Landmark property reforms ‘will be published shortly’

The government will publish a landmark roadmap setting out the steps it will take for a “once in a generation” change to home buying and selling, Baroness Taylor of Stevenage told the Propertymark One conference on Friday.

Baroness Taylor, the parliamentary under-secretary of state at the Ministry of Housing, Communities and Local Government, told the 2000-strong crowd that the current system is “slow, costly and uncertain”, and “reform is needed to drive improvements for consumers and property professionals who lose millions each year”.

According to Baroness Taylor, reforms will include upfront information to “give buyers the clarity they need at an early stage”, along with a code of practice for property agents including mandatory qualifications.

There will be a strong focus on the accessibility and sharing of property data, Baroness Taylor said, with the government planning to make “full use of digital information”.

“The current lack of accessible data can’t continue”, she said, adding the secretary of state for housing and the Department for Science, Trade and Industry had been “discussing the potential benefits of smart data property schemes” that share information quickly and securely.

The government will also bring forward “significant reforms” to commonhold and leasehold, which will be “carefully considered, properly sequenced, proportionate and fair, real and irreversible”.

Pre-legislation scrutiny was the first step of reform, the Baroness said, with the committee’s reporting providing a “valuable set of recommendations to strengthen the draft bill.”

Earlier in the conference, Conservative MP Sir Mel Stride said scrapping stamp duty was a “central part of [the Conservative] agenda”.

Stamp duty has “an adverse effect right across the economy” he said, and its “damaging effects will grow worse and worse”.

He added: “Stamp duty isn’t the only problem in the housing market. The planning systems is in urgent need of reform. Stamp duty is the easy part, the simple lever the government could pull but is choosing not to.

“[The government] is quietly allowing the problem to become worse as time goes by, failing our economy and failing our young people.”

But speaking in a question and answer session after Sir Mel’s speech, former deputy prime minister Angela Rayner insisted the government is addressing challenges that had been “around for a decade”.

Answering questions that had been submitted by the audience, Rayner acknowledged the government needed to “turbo-boost the work that has already been started”, but said there is a package of reforms that is driving “a cultural change”.

“We haven’t invested into critical infrastructure in decades”, Rayner pointed out. “That comes out in frustrations at local elections, and people say if we do this, this will happen – that’s not true.

“There isn’t one lever – there are a lot of complex issues.”

Reforms including the mayoral planning model, local plans, and changes to the right to buy system are instilling confidence into councils and local authorities and bringing about a cultural shift, Rayner said.

“There are genuine concerns around transport and services and a lack of infrastructure with large developments,” she explained. “To see a massive uptake in housebuilding we have to look at the other challenges like dentistry and the transport system. There are so many challenges.

‘We’re giving local authorities the means to bring more planners on board. Those things will start to make a difference.”

When questioned about the Labour party’s power struggles, Rayner said she isn’t interested “in playing leadership pinball” – but noticeably refused to rule herself out of any challenge.

More important, she said, was a commitment to delivering the party’s manifesto promises, pointing out that when criticism had been levelled it was “when we deviated from the manifesto”.

In response to Sir Mel’s commitment to scrapping stamp duty, which he said would save at least twice the £9 billion cost elsewhere, Rayner said: “Abolishing stamp duty has a £14 billion cost. You can say something on a headline but there are choices that have to be made.”

One Response

  1. There is a powerful irony in the minister’s remarks yesterday that conveyancing is “slow, costly and uncertain,” because they reveal just how deeply the government has absorbed the law tech sector’s narrative while overlooking its own role in creating the very problems it now seeks to solve.
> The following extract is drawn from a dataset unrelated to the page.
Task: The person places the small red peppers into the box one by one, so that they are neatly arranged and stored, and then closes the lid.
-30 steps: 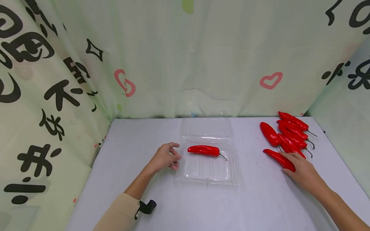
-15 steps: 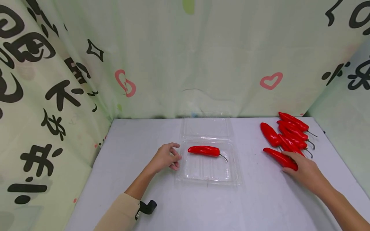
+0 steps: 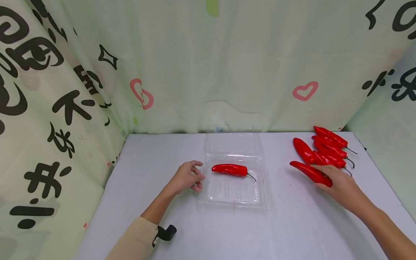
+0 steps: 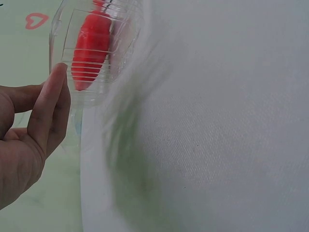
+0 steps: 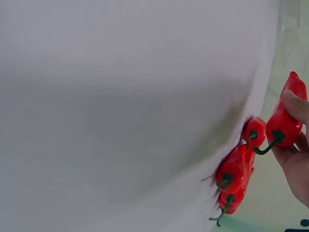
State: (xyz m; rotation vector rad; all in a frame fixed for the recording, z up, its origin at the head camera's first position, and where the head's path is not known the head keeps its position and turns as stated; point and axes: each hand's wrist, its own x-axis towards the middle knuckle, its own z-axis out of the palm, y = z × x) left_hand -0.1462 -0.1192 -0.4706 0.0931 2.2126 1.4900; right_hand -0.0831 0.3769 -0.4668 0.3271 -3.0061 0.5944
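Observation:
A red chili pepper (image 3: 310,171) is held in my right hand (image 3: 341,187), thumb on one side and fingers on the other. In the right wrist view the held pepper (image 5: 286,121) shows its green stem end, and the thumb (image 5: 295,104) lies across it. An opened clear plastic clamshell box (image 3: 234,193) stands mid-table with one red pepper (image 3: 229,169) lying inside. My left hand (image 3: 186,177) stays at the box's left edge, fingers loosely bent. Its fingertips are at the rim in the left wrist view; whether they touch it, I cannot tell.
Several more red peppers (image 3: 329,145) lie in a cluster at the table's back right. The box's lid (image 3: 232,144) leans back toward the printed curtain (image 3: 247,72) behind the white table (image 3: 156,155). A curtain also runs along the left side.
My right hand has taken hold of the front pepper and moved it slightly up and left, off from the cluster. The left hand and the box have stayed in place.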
    The profession has warned that Australia’s experience with e‑conveyancing is a warning, not a blueprint. Centralised digital platforms do not simplify the system; they concentrate power, increase costs, and leave practitioners carrying unacceptable professional risks they do not create. Yet the government seems determined to repeat the same experiment, convinced by the promise of magical digital pipelines that bear little resemblance to the realities of UK property law.
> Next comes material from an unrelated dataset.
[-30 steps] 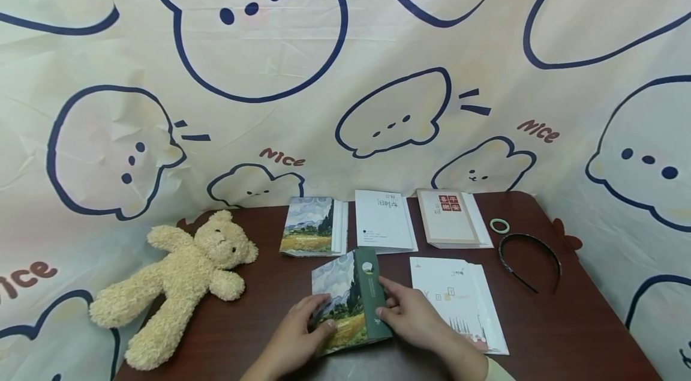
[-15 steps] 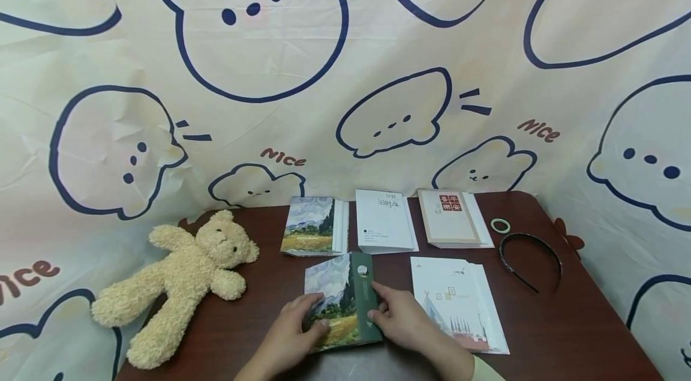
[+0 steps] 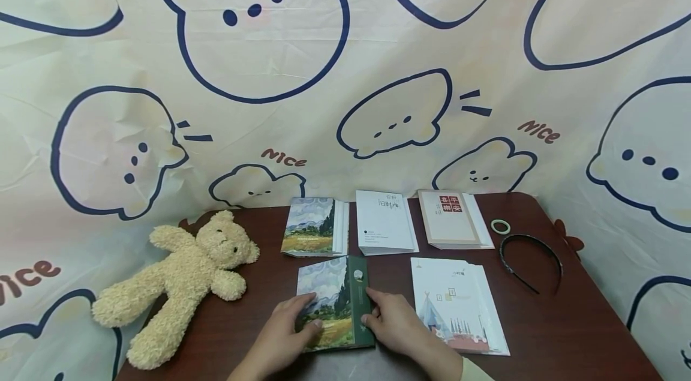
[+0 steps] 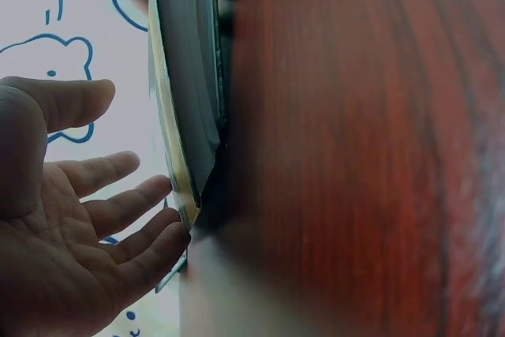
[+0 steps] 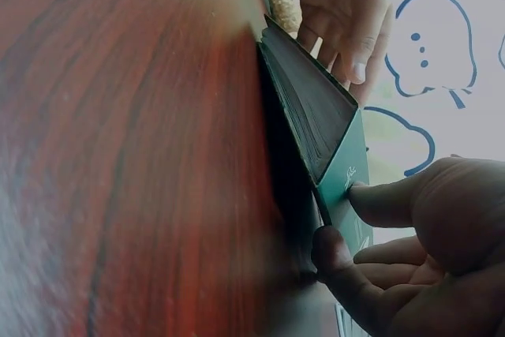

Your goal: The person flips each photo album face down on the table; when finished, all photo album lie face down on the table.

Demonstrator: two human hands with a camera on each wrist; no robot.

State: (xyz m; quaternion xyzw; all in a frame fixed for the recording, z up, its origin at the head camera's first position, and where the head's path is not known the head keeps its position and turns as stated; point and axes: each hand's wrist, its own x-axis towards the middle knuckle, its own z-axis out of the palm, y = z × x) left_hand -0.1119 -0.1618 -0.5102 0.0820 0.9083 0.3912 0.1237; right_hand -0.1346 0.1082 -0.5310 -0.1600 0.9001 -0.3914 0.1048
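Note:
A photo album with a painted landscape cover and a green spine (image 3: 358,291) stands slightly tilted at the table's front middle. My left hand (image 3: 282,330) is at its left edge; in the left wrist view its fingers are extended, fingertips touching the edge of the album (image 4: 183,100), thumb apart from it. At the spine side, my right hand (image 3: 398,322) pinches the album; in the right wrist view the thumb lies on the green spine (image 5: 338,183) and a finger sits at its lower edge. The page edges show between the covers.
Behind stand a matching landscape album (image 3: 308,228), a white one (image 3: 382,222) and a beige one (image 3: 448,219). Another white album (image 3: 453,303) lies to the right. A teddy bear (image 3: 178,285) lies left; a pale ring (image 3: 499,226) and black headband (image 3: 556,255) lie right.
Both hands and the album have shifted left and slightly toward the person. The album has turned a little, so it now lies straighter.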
    What is most striking, however, is the government’s inability to join the dots. Just as with its commonhold agenda, it is blundering through a property landscape it barely understands, and doing so while ignoring the single greatest source of delay, cost and uncertainty in the system: its own vast AML edifice. No amount of portals or “innovation” will compensate for a regulatory mountain that has grown so heavy it now distorts the entire home‑moving process.

    If reform is to mean anything, it must begin with honesty. The profession is not the problem. The technology sector is certainly not the saviour. And conveyancing will not be fixed by importing models that have already shown their limits abroad.

    Real change starts with understanding conveyancing as it is, not as the law tech sector’s slogans would have it.